***** Information supplied

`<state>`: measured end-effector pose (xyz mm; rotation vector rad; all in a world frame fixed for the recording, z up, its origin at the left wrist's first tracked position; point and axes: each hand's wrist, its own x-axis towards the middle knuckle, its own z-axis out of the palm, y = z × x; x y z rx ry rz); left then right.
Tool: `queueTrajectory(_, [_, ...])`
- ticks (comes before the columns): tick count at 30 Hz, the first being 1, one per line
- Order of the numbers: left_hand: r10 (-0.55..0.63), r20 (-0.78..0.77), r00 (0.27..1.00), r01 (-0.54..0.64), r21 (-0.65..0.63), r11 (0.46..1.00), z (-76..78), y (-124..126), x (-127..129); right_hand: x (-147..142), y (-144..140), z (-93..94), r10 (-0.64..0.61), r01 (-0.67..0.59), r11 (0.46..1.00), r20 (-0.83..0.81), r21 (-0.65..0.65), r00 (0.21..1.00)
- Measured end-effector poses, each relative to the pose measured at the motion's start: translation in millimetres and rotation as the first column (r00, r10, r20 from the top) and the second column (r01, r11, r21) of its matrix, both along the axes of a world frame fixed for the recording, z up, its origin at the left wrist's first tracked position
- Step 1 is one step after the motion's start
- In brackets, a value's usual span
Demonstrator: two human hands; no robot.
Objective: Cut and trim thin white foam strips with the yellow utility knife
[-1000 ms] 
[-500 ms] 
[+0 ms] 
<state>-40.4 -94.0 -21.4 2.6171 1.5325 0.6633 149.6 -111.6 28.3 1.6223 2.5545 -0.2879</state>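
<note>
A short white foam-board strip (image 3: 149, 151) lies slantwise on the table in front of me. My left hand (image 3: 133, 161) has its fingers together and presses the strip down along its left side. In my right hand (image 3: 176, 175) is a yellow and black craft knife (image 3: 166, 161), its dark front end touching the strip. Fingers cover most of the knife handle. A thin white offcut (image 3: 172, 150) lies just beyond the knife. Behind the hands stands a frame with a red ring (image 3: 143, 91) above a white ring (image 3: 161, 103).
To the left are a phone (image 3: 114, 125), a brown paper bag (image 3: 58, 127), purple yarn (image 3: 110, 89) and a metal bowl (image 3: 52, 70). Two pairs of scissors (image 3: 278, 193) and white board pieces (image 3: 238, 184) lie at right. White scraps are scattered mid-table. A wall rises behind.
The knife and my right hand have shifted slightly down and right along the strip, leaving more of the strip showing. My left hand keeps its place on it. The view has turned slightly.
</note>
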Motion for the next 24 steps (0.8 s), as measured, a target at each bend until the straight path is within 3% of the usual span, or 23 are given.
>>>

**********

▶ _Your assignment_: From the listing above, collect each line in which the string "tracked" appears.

▶ _Solution for this problem_:
`<state>`: measured end-effector pose (xyz mm; rotation vector rad; all in a world frame fixed for the recording, z up, its origin at the left wrist's first tracked position; point and axes: each hand's wrist, its own x-axis towards the middle knuckle, its own z-axis out of the palm, y = z × x; x y z rx ry rz); left then right.
- Measured end-effector poses, each relative to the pose measured at the motion's start: translation in millimetres and rotation as the first column (r00, r10, r20 from the top) and the second column (r01, r11, r21) of its matrix, both along the axes of a world frame fixed for the recording, z up, its origin at the left wrist's first tracked position

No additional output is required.